Figur: Asset Allocation by Major BanksAsset Allocation by Major Banks
Beschreibung:
This figure presents the asset allocation preferences of four major banks—J.P. Morgan (JPM), Goldman Sachs (GS), Morgan Stanley (MS), Und Rothschild & Co.—across three categories: EU Government Bonds, EU Credit, Und EU Equities. The positions are classified as material underweight (-), benchmark weight (neutral), oder material overweight (+), indicating each bank’s level of exposure or preference for these assets.
Wichtige Erkenntnisse:
- J.P. Morgan is materially overweight on EU Equities while being neutral on EU Government Bonds Und EU Credit.
- Goldman Sachs shows a more balanced approach, favoring EU Credit Und EU Equities as overweight positions while remaining neutral on EU Government Bonds.
- Morgan Stanley maintains a neutral position on EU Government Bonds Und EU Credit, with a slight overweight in EU Equities.
- Rothschild & Co. adopts a material underweight stance in EU Government Bonds but a neutral stance on both EU Credit Und EU Equities.
Anwendung der Informationen:
Investors can use this information to understand the asset allocation preferences of major banks, which can guide their own Anlagestrategien. By observing how financial institutions position themselves in different asset classes, investors can make informed decisions about portfolio diversification and potential market opportunities.
6.5.7 Real Estate and Commodities: An Overview
- Immobilie: Real estate in Europe is influenced by local economic conditions, particularly interest rates and consumer demand. During expansion phases, commercial Und residential real estate tends to perform well, while in recessions, property values may decline.

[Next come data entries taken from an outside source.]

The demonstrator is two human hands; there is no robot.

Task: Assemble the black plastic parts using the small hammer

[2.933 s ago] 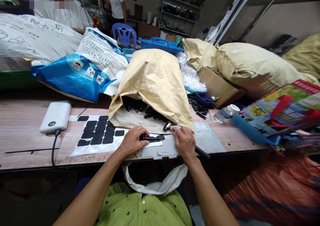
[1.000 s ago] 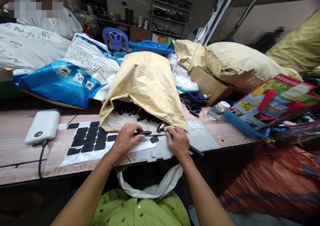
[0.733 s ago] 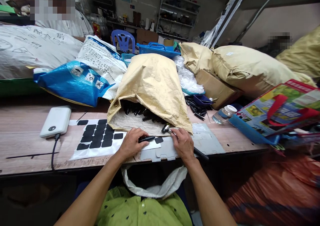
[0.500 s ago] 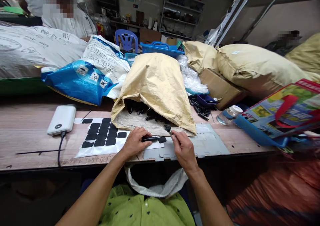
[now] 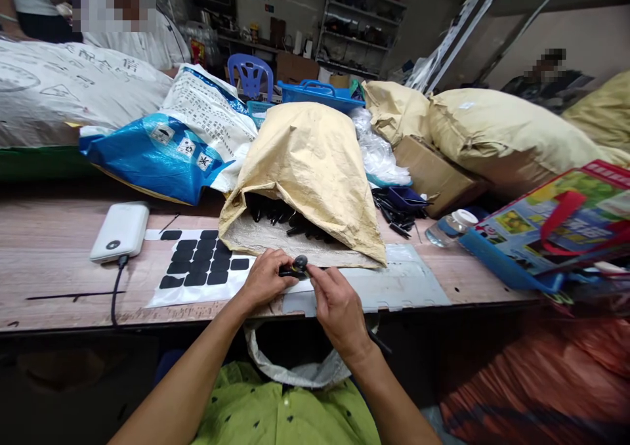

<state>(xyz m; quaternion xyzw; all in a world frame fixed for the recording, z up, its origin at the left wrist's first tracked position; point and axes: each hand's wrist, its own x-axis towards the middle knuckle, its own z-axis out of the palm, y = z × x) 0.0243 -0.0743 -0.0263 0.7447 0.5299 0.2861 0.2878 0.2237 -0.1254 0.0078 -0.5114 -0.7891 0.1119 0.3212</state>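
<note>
Head camera: right hand (image 5: 338,308) grips a hammer (image 5: 300,262), its long axis running ten to four o'clock, striking end overlapping the black rod (image 5: 285,272) that the left hand (image 5: 266,279) holds at its three o'clock.

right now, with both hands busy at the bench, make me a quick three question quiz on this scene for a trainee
1. Which hand holds the black-handled metal hammer?
2. True or false: a black cable is plugged into the white rectangular box.
3. The small glossy parts inside the crumpled tan sack are: a) red b) black c) white

Key: 1. the right hand; 2. true; 3. b
</note>
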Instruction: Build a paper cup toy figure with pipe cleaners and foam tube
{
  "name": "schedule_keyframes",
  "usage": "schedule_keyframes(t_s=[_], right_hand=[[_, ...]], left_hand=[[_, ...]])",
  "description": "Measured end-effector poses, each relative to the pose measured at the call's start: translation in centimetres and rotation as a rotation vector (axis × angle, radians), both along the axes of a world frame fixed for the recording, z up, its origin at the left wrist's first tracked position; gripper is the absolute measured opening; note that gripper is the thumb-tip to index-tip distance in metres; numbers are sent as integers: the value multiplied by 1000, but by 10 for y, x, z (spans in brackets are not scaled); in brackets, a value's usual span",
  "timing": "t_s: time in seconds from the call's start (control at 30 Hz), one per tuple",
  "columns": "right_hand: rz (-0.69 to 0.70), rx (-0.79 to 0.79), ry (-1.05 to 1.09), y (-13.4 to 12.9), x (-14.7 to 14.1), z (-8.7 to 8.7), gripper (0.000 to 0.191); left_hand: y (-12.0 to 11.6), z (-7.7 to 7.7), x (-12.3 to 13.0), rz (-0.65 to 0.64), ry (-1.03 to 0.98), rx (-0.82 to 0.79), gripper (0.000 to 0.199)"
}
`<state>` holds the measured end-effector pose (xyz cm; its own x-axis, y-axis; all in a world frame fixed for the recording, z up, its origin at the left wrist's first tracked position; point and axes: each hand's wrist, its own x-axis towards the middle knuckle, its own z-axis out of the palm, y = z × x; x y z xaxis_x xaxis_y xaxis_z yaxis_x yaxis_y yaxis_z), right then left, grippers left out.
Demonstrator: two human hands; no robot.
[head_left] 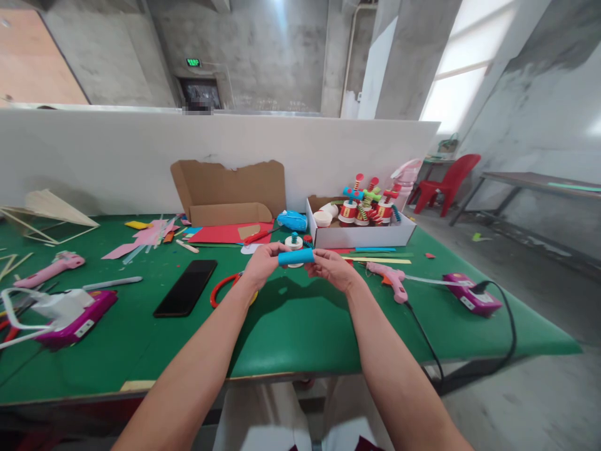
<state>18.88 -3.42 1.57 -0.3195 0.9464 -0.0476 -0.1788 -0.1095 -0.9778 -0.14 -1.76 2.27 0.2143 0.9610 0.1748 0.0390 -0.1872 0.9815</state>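
A small blue paper tube [295, 257] is held level above the green table [300, 338]. My left hand [263, 265] pinches its left end, and my right hand [331, 268] has its fingers closed on the right end. Just behind the tube stands a white paper cup [293, 242] with a blue coiled strip on top, partly hidden by the tube. Red-handled scissors [220, 291] lie beside my left wrist, partly covered by it.
A white box [361, 237] with decorated cups stands at the back right. Glue guns [393, 280] and power strips [474, 295] with cables lie at both sides. A black phone [186, 288] is left of my arm; paper scraps [153, 237] and cardboard [235, 188] lie behind.
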Motion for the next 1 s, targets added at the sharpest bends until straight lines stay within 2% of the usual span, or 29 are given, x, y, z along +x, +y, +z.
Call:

- Rohstoffe: Commodities like oil Und natural gas are key to Europe’s energy sector. Rising Rohstoffpreise benefit energy-exporting countries during the late expansion phase, while gold performs well during recessions as a safe-haven asset.
Figur: Gold vs. a Single-Family Home
Beschreibung:
The figure compares the year-over-year percentage difference in value between gold Und single-family homes from 2011 to 2019. It shows annual changes for each asset, with gold depicted in yellow and housing in blue. For five out of these nine years, single-family homes exhibited a higher percentage increase in value than gold. Notable differences include 2011, where gold increased significantly by 23.5%, and 2013, where it dropped by -18.1%.
Wichtige Erkenntnisse:
- Gold had a significant spike in 2011, while housing showed more stable growth over the period.
- Einfamilienhäuser outperformed gold in terms of annual percentage increase for five of the nine years.
- In 2013, gold experienced its largest decline, contrasting with a modest increase in housing.
- Der housing market showed consistent growth from 2012 to 2019, suggesting more stable returns compared to gold.
Anwendung der Informationen:
Investors can use this comparison to understand the relative stability of the housing market compared to gold, which can be more volatile. This data helps in deciding asset allocation, suggesting that Immobilie may offer more consistent returns over time, while gold can act as a hedge during economic downturns.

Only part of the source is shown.